Unlike conventional treatment technologies, which work on a large scale, these emerging treatment processes use modular designs that can be easily scaled up or down.
They can also be used to create hybrid systems by supplementing large centralized systems with treated water, particularly in arid regions where water supplies are scarce.
How a hybrid system might help Houston
To test how a hybrid system might help avoid water shortages due to disruptions to the system, my colleagues and I created a model of Houston, a city with 7,000 miles of pipelines and 2.2 million residents. We simulated the impact that different types of water outages can have on that large centralized water supply and how distributed sources could help reduce the impact.
Overall, we found that installing hybrid systems did a better job supplying water and avoiding low flows across the city than the centralized system alone, particularly in areas where low water pressure is common.
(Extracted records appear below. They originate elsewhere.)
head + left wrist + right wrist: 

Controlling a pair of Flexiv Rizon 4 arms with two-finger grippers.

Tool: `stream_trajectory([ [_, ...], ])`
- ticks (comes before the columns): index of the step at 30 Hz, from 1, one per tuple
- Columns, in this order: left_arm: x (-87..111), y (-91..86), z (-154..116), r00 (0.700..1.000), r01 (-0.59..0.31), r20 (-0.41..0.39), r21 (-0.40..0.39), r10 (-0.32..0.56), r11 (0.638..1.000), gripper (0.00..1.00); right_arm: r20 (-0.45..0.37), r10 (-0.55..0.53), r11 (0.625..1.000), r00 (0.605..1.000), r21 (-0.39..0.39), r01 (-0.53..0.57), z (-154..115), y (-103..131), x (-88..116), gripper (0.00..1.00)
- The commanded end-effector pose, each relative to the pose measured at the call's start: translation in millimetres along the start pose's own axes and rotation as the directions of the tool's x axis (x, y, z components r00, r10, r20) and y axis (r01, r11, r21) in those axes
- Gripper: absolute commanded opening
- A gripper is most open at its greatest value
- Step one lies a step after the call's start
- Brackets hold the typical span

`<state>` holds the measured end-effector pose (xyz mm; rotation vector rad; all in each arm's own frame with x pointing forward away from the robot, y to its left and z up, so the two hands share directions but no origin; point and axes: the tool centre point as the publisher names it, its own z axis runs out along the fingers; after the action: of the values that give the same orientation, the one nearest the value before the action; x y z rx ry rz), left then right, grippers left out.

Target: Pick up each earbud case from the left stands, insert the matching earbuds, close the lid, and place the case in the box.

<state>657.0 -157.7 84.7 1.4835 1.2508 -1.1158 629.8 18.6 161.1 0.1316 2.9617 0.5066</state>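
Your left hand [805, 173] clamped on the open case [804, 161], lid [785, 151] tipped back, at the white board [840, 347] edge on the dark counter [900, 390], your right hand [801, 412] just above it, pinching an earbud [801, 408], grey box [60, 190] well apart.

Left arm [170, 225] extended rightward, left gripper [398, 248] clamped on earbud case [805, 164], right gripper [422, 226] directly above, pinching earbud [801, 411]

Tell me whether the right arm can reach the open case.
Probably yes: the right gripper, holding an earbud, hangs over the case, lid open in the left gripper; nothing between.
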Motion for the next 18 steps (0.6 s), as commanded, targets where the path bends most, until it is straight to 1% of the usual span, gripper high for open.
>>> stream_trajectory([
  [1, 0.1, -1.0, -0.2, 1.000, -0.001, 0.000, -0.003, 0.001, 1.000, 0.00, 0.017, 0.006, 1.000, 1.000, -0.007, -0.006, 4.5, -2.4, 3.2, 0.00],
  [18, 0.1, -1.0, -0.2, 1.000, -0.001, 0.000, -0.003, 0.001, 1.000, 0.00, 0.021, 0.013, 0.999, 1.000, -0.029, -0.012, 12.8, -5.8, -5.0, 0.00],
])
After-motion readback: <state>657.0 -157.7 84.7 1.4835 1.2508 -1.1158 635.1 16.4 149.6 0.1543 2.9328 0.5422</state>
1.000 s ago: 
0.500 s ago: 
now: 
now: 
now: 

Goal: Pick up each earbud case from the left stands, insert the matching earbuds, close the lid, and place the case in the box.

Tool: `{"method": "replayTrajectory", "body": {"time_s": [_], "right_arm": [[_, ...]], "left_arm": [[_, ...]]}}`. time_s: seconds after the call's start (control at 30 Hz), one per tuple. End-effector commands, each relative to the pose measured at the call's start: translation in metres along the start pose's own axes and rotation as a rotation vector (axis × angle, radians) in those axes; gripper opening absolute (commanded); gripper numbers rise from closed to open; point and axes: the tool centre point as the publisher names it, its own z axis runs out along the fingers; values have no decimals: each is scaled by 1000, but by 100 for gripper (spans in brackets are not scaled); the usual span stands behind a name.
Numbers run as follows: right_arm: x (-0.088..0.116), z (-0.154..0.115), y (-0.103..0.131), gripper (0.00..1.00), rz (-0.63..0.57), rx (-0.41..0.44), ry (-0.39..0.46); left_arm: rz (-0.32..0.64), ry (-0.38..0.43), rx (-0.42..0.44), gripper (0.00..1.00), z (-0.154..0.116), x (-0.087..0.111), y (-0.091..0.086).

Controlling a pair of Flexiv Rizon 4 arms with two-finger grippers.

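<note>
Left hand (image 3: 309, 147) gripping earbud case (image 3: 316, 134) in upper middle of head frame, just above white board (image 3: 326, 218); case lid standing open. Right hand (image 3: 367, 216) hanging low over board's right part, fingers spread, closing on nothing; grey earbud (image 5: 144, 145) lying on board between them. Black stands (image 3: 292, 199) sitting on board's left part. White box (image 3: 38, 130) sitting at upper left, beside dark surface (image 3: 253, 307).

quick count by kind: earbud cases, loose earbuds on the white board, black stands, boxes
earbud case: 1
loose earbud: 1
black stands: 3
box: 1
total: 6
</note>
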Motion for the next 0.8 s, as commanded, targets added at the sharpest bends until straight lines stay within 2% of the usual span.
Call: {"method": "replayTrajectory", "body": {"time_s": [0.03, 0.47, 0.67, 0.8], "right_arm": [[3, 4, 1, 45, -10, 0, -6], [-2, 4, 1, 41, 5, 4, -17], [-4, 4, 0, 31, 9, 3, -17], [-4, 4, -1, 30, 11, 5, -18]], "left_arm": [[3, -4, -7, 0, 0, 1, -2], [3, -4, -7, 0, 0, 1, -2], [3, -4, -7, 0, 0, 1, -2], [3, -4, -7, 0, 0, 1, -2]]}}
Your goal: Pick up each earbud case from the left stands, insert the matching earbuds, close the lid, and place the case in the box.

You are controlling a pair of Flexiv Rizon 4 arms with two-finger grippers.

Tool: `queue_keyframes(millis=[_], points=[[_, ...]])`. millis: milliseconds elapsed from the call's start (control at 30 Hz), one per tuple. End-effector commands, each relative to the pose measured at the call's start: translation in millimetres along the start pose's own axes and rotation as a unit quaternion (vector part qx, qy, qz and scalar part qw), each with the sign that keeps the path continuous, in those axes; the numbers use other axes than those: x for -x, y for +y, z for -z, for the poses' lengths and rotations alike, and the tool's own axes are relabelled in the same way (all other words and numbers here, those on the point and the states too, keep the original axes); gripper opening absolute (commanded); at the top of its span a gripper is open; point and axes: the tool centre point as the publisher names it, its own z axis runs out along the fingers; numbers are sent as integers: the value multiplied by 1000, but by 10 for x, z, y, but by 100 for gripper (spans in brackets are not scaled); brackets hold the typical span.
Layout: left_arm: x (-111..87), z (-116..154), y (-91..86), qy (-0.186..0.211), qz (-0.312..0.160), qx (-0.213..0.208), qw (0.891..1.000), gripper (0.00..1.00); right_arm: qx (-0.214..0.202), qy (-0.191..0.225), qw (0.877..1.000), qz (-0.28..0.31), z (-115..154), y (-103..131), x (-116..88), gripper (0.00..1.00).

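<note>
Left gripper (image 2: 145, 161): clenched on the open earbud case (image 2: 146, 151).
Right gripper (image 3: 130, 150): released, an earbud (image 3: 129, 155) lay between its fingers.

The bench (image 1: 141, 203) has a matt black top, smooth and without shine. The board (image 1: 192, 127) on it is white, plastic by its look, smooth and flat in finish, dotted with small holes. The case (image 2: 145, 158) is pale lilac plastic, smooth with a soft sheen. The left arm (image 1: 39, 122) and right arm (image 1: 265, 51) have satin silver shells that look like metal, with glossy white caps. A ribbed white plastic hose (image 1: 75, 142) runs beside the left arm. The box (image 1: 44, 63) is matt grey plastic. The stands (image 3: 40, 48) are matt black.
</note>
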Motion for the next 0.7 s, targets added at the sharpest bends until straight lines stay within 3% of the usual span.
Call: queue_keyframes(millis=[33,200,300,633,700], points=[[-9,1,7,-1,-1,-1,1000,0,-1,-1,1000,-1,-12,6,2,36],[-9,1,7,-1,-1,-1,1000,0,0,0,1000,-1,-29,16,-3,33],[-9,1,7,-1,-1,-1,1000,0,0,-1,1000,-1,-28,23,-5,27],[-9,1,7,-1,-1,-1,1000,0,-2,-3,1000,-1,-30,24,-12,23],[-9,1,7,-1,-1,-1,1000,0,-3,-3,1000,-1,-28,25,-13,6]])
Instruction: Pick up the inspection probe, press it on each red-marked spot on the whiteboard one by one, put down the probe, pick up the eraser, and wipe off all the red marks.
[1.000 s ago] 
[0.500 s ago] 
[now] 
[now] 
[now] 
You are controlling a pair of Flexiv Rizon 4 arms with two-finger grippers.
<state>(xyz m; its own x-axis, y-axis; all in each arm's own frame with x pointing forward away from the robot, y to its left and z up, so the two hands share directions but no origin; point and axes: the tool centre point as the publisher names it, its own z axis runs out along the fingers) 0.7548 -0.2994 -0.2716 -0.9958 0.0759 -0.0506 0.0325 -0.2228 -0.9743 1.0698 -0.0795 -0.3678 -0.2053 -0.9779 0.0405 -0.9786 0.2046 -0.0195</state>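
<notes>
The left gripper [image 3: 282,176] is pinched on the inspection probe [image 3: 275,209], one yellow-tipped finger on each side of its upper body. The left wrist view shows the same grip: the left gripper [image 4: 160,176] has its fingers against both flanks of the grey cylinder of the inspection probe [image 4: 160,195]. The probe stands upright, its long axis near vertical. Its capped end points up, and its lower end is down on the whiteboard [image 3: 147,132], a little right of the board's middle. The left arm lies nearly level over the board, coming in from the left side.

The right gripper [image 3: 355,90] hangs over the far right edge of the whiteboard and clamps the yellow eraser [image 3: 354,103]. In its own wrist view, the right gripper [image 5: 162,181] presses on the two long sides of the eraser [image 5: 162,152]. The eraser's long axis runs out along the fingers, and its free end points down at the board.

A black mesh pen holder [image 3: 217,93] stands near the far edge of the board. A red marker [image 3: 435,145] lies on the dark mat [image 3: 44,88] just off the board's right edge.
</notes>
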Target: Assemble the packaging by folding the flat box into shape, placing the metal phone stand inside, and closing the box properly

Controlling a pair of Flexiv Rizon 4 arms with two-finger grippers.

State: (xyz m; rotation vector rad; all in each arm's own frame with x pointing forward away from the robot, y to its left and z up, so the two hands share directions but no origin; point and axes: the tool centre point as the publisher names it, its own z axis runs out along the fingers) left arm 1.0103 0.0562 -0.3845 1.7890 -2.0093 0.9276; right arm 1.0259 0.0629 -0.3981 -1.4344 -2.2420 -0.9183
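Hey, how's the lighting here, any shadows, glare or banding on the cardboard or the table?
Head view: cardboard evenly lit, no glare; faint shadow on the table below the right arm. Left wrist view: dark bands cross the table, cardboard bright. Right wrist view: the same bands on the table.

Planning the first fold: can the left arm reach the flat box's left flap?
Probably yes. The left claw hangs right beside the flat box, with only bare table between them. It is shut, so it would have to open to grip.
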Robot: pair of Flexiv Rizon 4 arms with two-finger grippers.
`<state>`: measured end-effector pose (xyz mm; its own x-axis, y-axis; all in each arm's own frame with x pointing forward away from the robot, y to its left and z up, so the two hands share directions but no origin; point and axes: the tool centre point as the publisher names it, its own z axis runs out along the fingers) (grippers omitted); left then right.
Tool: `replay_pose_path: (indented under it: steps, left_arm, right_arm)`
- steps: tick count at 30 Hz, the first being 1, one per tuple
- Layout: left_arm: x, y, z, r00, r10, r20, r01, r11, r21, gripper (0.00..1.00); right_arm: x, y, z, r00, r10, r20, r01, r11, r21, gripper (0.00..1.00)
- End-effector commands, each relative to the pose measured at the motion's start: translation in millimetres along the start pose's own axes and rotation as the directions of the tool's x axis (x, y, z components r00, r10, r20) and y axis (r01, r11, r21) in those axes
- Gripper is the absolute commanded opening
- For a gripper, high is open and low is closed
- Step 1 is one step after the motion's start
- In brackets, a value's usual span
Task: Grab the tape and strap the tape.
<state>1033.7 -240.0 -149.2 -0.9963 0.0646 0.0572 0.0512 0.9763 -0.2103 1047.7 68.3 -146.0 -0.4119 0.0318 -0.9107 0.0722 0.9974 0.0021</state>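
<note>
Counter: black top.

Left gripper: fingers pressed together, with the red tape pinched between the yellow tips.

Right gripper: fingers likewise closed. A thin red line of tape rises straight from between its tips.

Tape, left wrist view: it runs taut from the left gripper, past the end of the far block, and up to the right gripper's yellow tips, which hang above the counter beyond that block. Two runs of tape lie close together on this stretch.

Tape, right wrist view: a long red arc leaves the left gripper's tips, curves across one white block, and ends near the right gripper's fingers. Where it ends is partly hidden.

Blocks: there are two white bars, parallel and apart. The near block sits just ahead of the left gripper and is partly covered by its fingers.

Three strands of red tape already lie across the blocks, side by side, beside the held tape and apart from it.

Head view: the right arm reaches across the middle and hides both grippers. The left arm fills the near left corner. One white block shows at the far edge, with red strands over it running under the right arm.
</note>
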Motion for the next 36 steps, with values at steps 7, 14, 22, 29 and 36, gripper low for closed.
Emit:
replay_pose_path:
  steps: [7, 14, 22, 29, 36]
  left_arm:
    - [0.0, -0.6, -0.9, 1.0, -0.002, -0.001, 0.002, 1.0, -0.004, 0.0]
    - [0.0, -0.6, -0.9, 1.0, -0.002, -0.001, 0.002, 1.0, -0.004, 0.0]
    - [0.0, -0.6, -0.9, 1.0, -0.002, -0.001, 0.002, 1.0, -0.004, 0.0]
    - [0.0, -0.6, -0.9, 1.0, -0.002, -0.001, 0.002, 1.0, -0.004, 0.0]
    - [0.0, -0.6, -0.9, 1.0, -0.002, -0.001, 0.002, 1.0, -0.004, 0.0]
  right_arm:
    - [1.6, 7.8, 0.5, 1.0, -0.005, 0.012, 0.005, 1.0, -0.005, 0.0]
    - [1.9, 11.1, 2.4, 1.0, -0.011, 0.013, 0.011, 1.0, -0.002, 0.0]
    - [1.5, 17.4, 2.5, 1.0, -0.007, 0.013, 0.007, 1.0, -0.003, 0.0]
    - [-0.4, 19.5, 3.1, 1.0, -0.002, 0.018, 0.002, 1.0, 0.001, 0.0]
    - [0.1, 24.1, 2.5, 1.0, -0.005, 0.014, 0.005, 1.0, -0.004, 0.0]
The pressurized flow from reclaimed water could also limit the spread of contamination from sources such as a terrorist attack in the vicinity of the reclaimed water source.
That doesn’t mean new water sources are risk-free, of course. Additional sources connecting to a large water system can also introduce new potential sources of contamination, so the design of the system is important.
Several factors determine how effective distributed water can be. Population and building density, local water demand, soil characteristics, climate conditions, infrastructure and the state of existing water infrastructure all play a role. Research indicates that regions with high energy demands for water distribution, significant local water requirements and the capacity to reuse wastewater stand to gain the most.
As federal funds pour in to revitalize America’s water infrastructure, U.S. communities have a golden opportunity to bolster their large water systems with a decentralized approach. Globally, with climate change fueling extreme storms and making water supplies less reliable in many areas, small-scale decentralized systems could provide water security and increase water access in areas that are underserved today.
This entry was posted on Friday, December 15th, 2023 at 1:57 pm and is filed under Drought, Green Design, Resilient Infrastructure. You can follow any responses to this entry through the RSS 2.0 feed.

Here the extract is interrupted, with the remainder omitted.